Hace algo más de treinta años fui testigo, en un comedor estudiantil
de la Sorbona, de un violento tiroteo entre partidarios del ayatolá Jomeini y de Reza Pahlavi, el Sah de Persia. Siglos de cultura reconvertidos en minutos
de barbarie. O algo así. De aquella rápida y confusa refriega sólo me queda,
aparte del insoportable resplandor del miedo, un ligero, pero penetrante, olor
a pólvora. El mundo siempre huele demasiado a pólvora.
Pienso regresar a París en unos días y no me extrañaría que,
siquiera metafóricamente, el mismo miedo y olor a pólvora me recibieran como a
quien regresa a casa sin pretender otra cosa que reconocerse en los rincones
polvorientos de la felicidad o el spleen.

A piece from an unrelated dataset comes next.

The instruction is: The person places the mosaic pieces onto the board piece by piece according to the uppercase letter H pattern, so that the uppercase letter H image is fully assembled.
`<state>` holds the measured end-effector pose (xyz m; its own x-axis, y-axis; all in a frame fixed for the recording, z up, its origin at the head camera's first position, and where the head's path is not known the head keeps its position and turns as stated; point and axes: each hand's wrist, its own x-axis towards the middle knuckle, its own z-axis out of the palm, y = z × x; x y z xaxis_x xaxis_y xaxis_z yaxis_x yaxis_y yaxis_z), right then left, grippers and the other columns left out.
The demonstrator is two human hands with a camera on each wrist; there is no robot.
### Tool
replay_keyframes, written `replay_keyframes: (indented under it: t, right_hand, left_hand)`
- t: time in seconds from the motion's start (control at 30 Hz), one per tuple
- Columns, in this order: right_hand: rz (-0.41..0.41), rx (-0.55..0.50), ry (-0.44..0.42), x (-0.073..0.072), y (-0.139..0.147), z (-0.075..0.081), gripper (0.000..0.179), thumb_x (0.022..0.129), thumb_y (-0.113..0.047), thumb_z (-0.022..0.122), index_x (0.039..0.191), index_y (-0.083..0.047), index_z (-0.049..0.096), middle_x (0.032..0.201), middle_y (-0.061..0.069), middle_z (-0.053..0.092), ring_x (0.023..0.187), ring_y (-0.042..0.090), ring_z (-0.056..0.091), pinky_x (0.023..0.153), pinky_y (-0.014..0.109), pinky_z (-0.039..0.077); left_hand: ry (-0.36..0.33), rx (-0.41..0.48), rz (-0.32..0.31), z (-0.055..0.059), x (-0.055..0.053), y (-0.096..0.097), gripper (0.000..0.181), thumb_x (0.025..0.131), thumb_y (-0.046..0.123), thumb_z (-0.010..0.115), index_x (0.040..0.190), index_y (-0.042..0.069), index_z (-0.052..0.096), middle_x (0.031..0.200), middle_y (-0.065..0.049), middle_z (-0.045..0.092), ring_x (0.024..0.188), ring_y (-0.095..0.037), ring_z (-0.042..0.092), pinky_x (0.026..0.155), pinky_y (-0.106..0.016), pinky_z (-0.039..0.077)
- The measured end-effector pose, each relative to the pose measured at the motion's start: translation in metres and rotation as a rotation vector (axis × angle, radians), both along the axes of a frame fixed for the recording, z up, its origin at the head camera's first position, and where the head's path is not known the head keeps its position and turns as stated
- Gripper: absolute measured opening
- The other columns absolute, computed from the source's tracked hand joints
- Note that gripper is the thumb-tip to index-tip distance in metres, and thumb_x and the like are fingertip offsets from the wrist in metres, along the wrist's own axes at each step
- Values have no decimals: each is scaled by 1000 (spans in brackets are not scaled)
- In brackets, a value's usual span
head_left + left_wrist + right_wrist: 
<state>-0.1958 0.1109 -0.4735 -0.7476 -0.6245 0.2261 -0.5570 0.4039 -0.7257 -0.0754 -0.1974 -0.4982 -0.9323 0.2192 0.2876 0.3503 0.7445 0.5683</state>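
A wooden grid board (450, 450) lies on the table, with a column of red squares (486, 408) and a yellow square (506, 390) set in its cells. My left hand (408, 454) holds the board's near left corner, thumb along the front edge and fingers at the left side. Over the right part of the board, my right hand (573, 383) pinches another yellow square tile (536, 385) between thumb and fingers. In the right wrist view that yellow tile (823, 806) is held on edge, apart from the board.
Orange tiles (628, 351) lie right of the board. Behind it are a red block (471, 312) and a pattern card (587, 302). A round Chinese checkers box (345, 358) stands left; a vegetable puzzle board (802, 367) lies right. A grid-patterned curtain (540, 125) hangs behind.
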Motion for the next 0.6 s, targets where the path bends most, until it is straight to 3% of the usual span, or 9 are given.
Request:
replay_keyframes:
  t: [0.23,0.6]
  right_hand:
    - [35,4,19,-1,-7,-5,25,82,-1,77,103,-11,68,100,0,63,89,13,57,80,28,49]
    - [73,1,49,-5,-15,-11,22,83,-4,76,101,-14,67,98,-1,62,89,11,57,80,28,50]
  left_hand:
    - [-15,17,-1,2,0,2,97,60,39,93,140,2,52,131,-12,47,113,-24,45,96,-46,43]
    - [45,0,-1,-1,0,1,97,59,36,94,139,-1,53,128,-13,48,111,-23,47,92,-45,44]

Hay que asumir que la vida se repite como si fuera un bucle de imágenes que
rebobinamos mil veces porque le tememos a la oscuridad y al silencio, la
quietud y la inacción.
Llevo más de treinta años, también, viviendo en el mismo
lugar de Palma. Alrededor hubo muchas librerías, cuando yo leía mucho y compraba
muchos libros. Más tarde, las librerías cerraron y abrieron algún bar, que me
fui muy útil para ir ordenando la vida por entre los cristales rotos. Ahora han
abierto dos bazares, uno regentado por una joven pareja hindú y otro por un
árabe taciturno, que cuelga versos del Corán donde antes pudo haber un reloj de
pared o un crucifijo. Ambos colmados me son muy útiles cuando he olvidado
comprar alguna cosa. Parece, pues, que la vida tiene que ver con hallarle la
utilidad a lo que hay. A su devenir como a su decadencia.